Come spring, you will remove this mulch and replace with new. However, not all plants will benefit from a thick layer of mulch. For example, roses and strawberries can suffer from being “overwintered” by being completely covered with mulch. When in doubt, always check with your landscaping professional about specific plants for reference.


Cover with Burlap

Cover plants with burlap during the night to protect them from the winter’s dropping temperatures. You must use a fabric that breathes so that it will not block air circulation for your plants. Ideally, you should try to have the burlap not directly touch the plant. This can be done by building a frame around the plant and placing the burlap on top. You might have to place stones or some kind of weight on the base of the burlap to avoid it blowing off on windy days.

For newly planted conifers (cone bearing plants) or broad-leaved evergreens, a simple cocoon-like wrap of burlap will be sufficient. The burlap should be long enough to wrap around the plant a few times. Next, you must drape the burlap to one side of the plant, and then wrap it loosely like rolling up a rug. For a more durable structure, you can drive a few wooden stakes into the ground around the plant. Then wrap the burlap around the stakes, and staple into place.


Use Cloches

For perennials (plants that may live for more than two years) you need to protect the crown so that it can grow again in the spring. A cloche is a bell shaped piece of glass that you cover over the plant and its leaves by tucking them in. The leaves will die when you do this, but the plant will be ready to grow again when winter passes.

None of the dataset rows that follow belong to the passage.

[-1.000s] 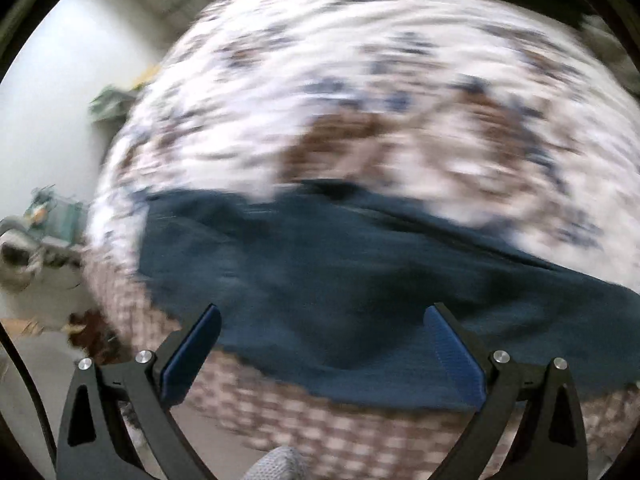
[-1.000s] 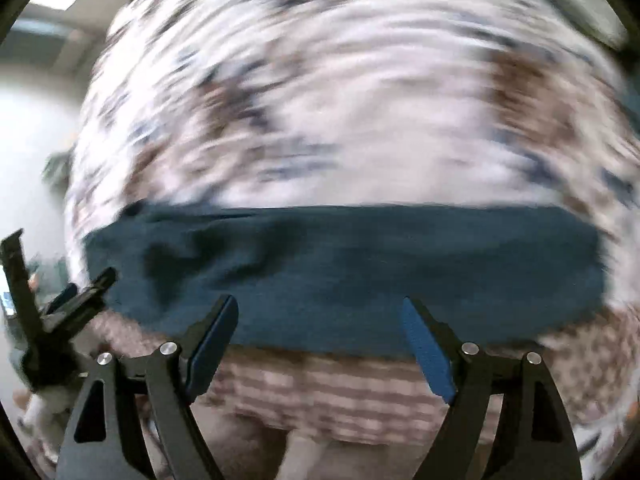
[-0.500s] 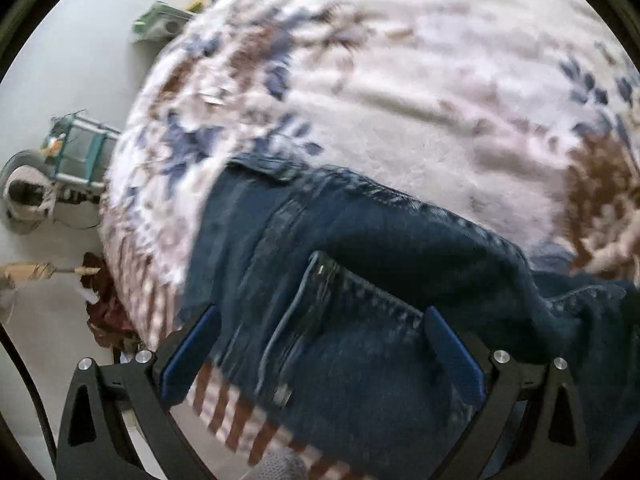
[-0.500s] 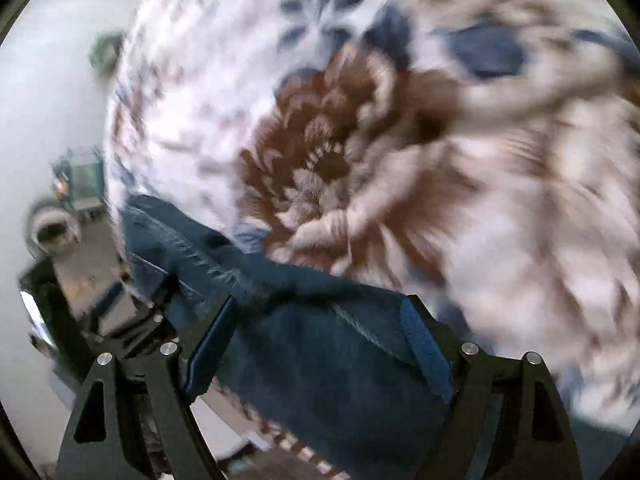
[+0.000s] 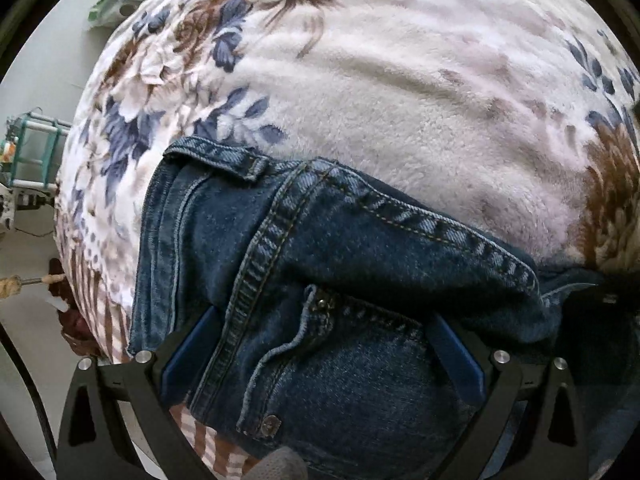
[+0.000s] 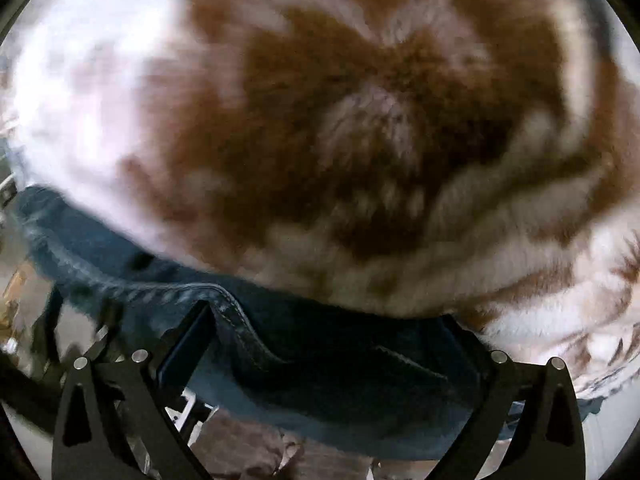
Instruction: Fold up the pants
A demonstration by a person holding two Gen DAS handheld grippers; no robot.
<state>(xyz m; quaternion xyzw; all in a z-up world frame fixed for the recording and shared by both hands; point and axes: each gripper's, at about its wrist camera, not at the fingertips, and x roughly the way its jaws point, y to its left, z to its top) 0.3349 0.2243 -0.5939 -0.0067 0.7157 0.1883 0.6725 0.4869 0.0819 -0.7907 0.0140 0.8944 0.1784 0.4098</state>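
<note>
Now the jeans (image 5: 352, 280) lie at the near edge of the floral blanket (image 5: 400, 100). Over them, the left gripper (image 5: 320, 352) stands spread around the pocket, and the right gripper (image 6: 320, 344), jaws just opening wide, straddles denim unpinched.

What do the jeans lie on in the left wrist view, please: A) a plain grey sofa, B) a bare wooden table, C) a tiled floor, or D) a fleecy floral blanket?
D: the jeans rest on a fleecy blanket printed with blue and brown flowers.
</note>
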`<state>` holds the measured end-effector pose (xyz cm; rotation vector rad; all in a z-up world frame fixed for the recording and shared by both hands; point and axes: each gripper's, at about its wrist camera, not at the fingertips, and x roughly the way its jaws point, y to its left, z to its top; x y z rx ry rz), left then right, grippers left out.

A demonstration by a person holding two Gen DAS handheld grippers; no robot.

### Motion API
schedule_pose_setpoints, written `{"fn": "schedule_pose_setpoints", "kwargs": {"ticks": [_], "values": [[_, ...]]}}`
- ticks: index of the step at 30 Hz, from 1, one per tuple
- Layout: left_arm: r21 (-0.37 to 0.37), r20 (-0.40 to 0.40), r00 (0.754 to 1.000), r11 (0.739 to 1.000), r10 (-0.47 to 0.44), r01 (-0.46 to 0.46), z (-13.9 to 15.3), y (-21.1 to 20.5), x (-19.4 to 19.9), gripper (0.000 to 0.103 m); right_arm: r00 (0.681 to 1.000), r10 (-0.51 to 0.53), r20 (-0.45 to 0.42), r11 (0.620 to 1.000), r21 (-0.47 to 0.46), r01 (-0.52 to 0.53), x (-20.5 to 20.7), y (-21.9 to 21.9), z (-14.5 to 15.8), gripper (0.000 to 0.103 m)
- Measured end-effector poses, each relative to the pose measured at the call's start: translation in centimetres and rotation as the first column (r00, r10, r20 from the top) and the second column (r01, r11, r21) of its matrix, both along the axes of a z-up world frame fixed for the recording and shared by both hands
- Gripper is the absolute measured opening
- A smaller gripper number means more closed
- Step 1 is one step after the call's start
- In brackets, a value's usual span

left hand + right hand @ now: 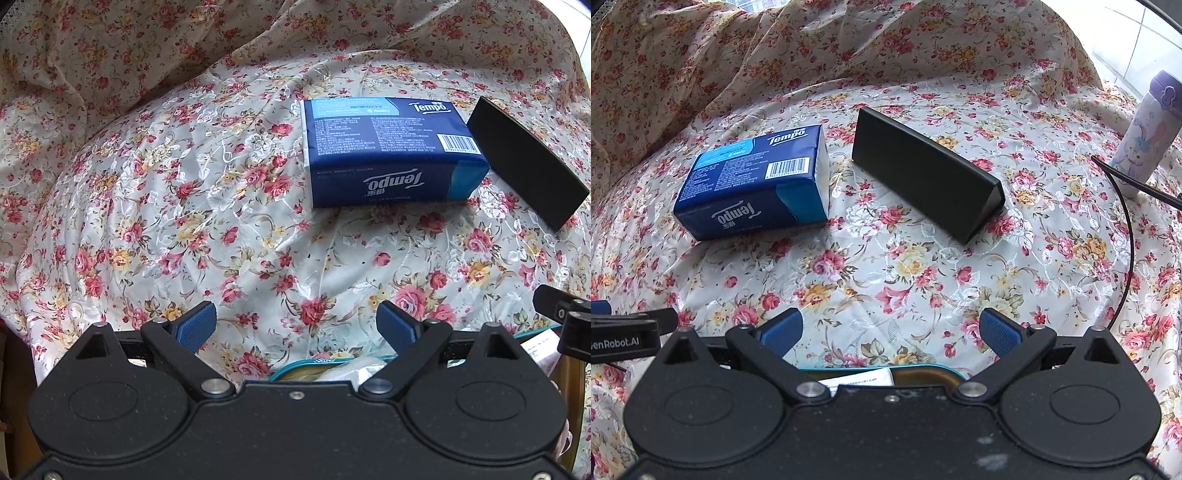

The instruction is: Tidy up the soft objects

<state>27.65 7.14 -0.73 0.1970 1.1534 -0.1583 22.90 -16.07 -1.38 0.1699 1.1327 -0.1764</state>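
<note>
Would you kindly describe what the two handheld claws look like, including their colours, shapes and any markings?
Both look alike. The left claw and the right claw each have a matte black body with two round raised discs, black linkage arms joined by silver pins, and two fingers tipped with ribbed blue pads. In the right wrist view, white lettering reading "enRobot.AI" shows on the left claw's side. No sleeves are visible.

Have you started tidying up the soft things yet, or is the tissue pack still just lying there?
Nothing looks tidied yet. The blue Tempo tissue pack lies on the floral cloth, beside the black triangular case. Nothing is in hand: the left gripper and right gripper hover open and empty. Left to do: pick up the pack and put it away, perhaps in the teal-rimmed tray just below the fingers.
</note>
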Motion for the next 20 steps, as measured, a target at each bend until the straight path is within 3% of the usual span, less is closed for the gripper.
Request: {"fn": "schedule_pose_setpoints", "kwargs": {"ticks": [20], "values": [[-0.003,0.008,1.0,1.0,0.017,-0.017,0.64,-0.03,-0.55,0.09,1.0,0.002,0.005,1.0,0.001,-0.002,-0.24,0.47,0.31,0.102]]}}
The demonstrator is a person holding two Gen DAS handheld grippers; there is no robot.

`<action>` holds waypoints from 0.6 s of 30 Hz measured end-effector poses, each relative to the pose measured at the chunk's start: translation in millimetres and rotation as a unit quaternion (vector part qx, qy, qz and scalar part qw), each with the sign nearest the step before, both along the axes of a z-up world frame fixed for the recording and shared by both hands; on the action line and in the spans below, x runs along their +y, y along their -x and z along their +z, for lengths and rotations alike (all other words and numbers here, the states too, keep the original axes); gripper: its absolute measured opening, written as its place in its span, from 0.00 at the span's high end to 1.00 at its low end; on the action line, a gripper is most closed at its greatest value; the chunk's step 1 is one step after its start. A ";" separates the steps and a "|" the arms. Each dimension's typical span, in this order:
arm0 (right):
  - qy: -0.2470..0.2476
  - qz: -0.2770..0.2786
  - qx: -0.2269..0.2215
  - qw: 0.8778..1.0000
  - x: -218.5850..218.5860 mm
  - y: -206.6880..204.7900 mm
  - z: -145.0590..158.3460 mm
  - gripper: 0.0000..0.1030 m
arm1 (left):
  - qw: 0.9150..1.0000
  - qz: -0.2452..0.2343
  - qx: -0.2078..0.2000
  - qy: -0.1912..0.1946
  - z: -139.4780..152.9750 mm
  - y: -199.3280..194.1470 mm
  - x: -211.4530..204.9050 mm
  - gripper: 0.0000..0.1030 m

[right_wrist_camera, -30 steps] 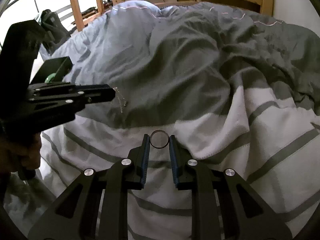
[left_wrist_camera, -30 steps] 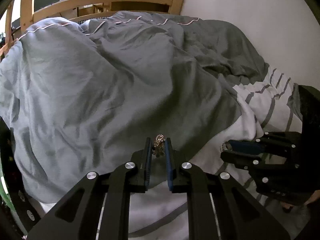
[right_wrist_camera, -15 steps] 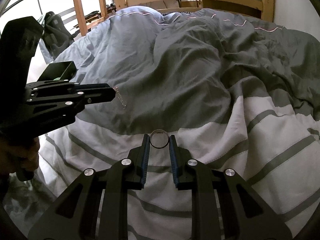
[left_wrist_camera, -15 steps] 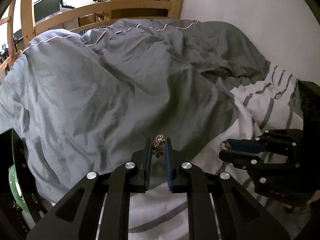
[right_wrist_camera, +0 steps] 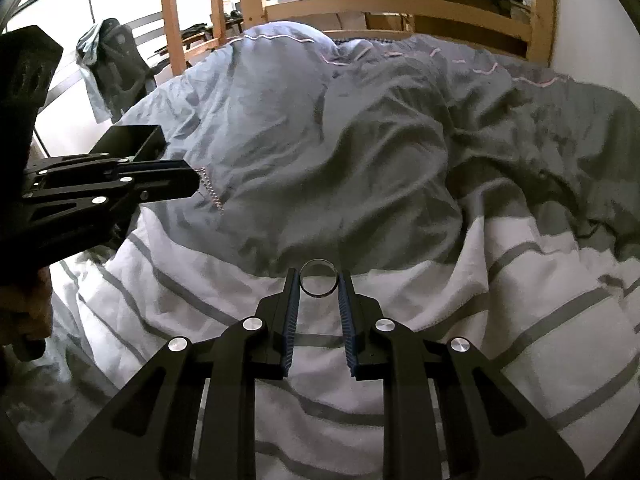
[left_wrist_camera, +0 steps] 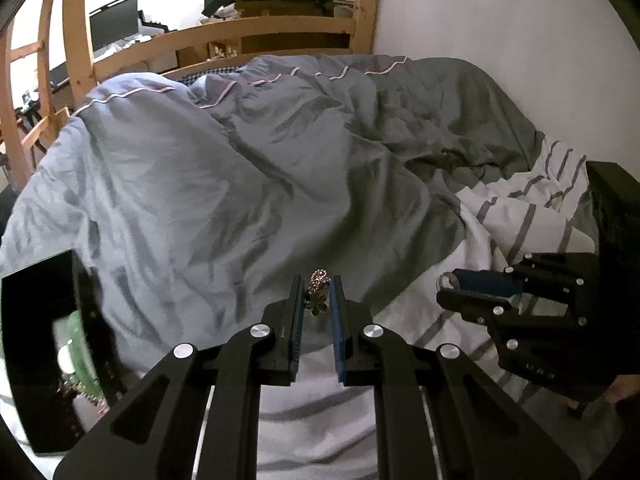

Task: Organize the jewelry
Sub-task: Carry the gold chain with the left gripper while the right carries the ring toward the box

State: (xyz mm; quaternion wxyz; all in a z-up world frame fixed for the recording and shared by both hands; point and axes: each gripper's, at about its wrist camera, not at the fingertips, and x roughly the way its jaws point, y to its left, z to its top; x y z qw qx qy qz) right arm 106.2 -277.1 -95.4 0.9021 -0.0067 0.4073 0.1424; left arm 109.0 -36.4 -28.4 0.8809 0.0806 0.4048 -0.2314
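Note:
My left gripper (left_wrist_camera: 317, 292) is shut on a gold flower-shaped chain piece (left_wrist_camera: 318, 299), held in the air above the bed. In the right wrist view the left gripper (right_wrist_camera: 192, 182) shows at the left with the chain (right_wrist_camera: 212, 192) hanging from its tips. My right gripper (right_wrist_camera: 319, 285) is shut on a silver ring (right_wrist_camera: 318, 278), held above the striped sheet. It also shows in the left wrist view (left_wrist_camera: 448, 286) at the right, with the ring (left_wrist_camera: 447, 280) at its tips. A black jewelry box (left_wrist_camera: 40, 344) lies at the lower left, also seen in the right wrist view (right_wrist_camera: 130, 142).
A rumpled grey duvet (left_wrist_camera: 260, 184) covers most of the bed. A white striped sheet (right_wrist_camera: 520, 300) lies in front. A wooden bed frame (left_wrist_camera: 248, 36) stands behind and a white wall (left_wrist_camera: 500, 20) is on the right.
Both grippers have drawn back and left while holding their pieces. The black box has come into the left wrist view at the lower left.

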 end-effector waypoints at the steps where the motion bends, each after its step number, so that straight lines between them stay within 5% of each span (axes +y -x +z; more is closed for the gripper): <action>1: 0.001 0.002 -0.004 1.000 1.7 2.1 3.8 0.80 | 1.000 0.003 -0.002 -0.001 2.3 2.5 2.2 0.88; 18: 0.016 0.070 -0.036 0.997 80.8 24.4 51.7 0.80 | 0.997 0.066 -0.035 0.004 50.4 25.3 64.5 0.88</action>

Make a Bubble Wrap Enclosure

Bubble wrap is not only for delivering packages. Making your own bubble wrap enclosure should be used for plants that are larger than two feet. Set up four stakes around the plant and wind bubble wrap around the stakes, making sure that there is an inch of bubble wrap above the ground. Then wrap a burlap skirt around the bottom to keep out the wind while allowing air circulation. The roof should be made with a sheet of plastic that covers the top, and is held together with rafters tied to the four wall stakes.

These helpful tips will improve your plant’s chances for survival. Every garden and location is unique. Keep in mind that even seasoned gardeners tend to lose a few plants during the winter, but would have lost much more if they had not developed a method for protecting their plants. Welcome every winter as a way to learn more about your garden, and discover how you can make it stronger with every season.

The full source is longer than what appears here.